They had also the trick easily to lend undue praises to all the emperors
who made for us, and universally to condemn all the actions of those who
were adversaries, as is evidently manifest in the Emperor Julian,
surnamed the Apostate,
[The character of the Emperor Julian was censured, when Montaigne
was at Rome in 1581, by the Master of the Sacred Palace, who,
however, as Montaigne tells us in his journal (ii. 35), referred it
to his conscience to alter what he should think in bad taste. This
Montaigne did not do, and this chapter supplied Voltaire with the
greater part of the praises he bestowed upon the Emperor.—Leclerc.]

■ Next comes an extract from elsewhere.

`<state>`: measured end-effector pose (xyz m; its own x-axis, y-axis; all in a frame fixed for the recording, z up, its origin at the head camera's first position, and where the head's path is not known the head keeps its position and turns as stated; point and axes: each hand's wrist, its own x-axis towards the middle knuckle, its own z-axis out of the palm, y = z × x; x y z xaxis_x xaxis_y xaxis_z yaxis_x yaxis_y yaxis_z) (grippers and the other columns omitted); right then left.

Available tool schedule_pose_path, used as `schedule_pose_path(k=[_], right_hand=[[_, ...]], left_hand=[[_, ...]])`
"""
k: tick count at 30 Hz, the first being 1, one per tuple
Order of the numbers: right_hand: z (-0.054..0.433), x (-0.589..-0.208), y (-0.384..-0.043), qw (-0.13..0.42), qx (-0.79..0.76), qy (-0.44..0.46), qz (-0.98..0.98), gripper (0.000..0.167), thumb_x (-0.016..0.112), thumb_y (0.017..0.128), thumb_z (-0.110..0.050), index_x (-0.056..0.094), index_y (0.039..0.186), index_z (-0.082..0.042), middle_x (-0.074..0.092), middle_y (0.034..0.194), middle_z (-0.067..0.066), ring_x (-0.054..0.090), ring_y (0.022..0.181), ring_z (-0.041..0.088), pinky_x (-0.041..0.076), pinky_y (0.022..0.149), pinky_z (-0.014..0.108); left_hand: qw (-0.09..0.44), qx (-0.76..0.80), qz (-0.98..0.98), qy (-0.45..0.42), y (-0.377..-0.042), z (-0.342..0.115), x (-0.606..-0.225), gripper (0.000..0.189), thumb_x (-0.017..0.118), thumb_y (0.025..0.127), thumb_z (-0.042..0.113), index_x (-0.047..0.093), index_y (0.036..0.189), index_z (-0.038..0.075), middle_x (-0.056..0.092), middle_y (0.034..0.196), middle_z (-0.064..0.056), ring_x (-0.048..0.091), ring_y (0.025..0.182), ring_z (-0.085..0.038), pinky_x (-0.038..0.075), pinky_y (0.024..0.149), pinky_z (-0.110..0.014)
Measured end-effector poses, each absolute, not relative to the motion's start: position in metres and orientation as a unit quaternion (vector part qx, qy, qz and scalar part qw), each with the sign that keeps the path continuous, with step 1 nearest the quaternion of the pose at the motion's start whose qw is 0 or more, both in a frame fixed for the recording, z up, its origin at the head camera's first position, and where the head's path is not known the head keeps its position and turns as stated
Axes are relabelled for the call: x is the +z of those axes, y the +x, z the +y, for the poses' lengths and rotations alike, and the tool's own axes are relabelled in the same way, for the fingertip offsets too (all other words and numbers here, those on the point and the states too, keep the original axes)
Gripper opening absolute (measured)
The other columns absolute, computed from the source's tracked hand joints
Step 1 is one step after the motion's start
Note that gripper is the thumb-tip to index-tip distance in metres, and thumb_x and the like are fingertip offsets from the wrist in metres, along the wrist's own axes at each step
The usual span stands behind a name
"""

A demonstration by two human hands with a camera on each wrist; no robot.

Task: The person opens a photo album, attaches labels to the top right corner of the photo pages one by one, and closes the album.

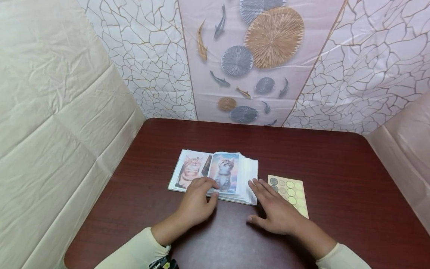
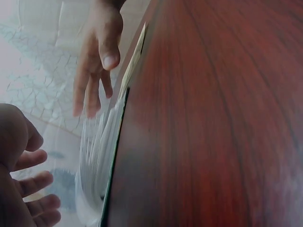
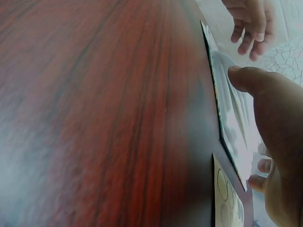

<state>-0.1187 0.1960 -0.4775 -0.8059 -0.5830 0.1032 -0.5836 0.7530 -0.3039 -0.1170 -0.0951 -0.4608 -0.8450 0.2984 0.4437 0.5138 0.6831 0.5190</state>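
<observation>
A photo album (image 1: 249, 175) lies spread on the table, with a kitten picture (image 1: 224, 170) on its right page and an orange cat picture (image 1: 192, 168) on its left. Over the near edge, by the middle fold, is my left hand (image 1: 199, 201), fingers loosely bent and holding nothing. My right hand (image 1: 277, 209) reaches flat with extended fingers to the album's right edge, thumb spread apart. It partly covers a pale yellow sheet (image 1: 299, 192) of round stickers. In the left wrist view the album's pages (image 2: 97, 156) stand fanned between the two hands.
The dark red-brown table (image 1: 319, 157) meets a patterned cloth backdrop (image 1: 161, 56) at its far edge. Cream cloth (image 1: 67, 104) hangs along the left side, and more cloth borders the right. A dark wrist device (image 1: 164, 262) shows by the left sleeve.
</observation>
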Motion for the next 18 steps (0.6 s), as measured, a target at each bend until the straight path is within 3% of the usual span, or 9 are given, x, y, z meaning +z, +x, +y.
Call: schedule_pose_path(k=[18], right_hand=[[0.233, -0.481, -0.122, 0.051, 0.156, 0.227, -0.960, 0.099, 0.079, 0.088, -0.043, 0.030, 0.155, 0.010, 0.036, 0.157, 0.029, 0.031, 0.145, 0.047, 0.029, 0.113, 0.060]], left_hand=[[0.144, -0.393, -0.856, -0.303, -0.102, -0.057, -0.459, 0.010, 0.070, 0.092, 0.007, 0.071, 0.100, 0.013, 0.067, 0.113, 0.000, 0.059, 0.110, -0.019, 0.048, 0.096, -0.034]])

who was, in truth, a very great and rare man, a man in whose soul
philosophy was imprinted in the best characters, by which he professed to
govern all his actions; and, in truth, there is no sort of virtue of
which he has not left behind him very notable examples: in chastity (of
which the whole of his life gave manifest proof) we read the same of him
that was said of Alexander and Scipio, that being in the flower of his
age, for he was slain by the Parthians at one-and-thirty, of a great many
very beautiful captives, he would not so much as look upon one. As to
his justice, he took himself the pains to hear the parties, and although
he would out of curiosity inquire what religion they were of,
nevertheless, the antipathy he had to ours never gave any counterpoise to
the balance. He made himself several good laws, and repealed a great
part of the subsidies and taxes levied by his predecessors.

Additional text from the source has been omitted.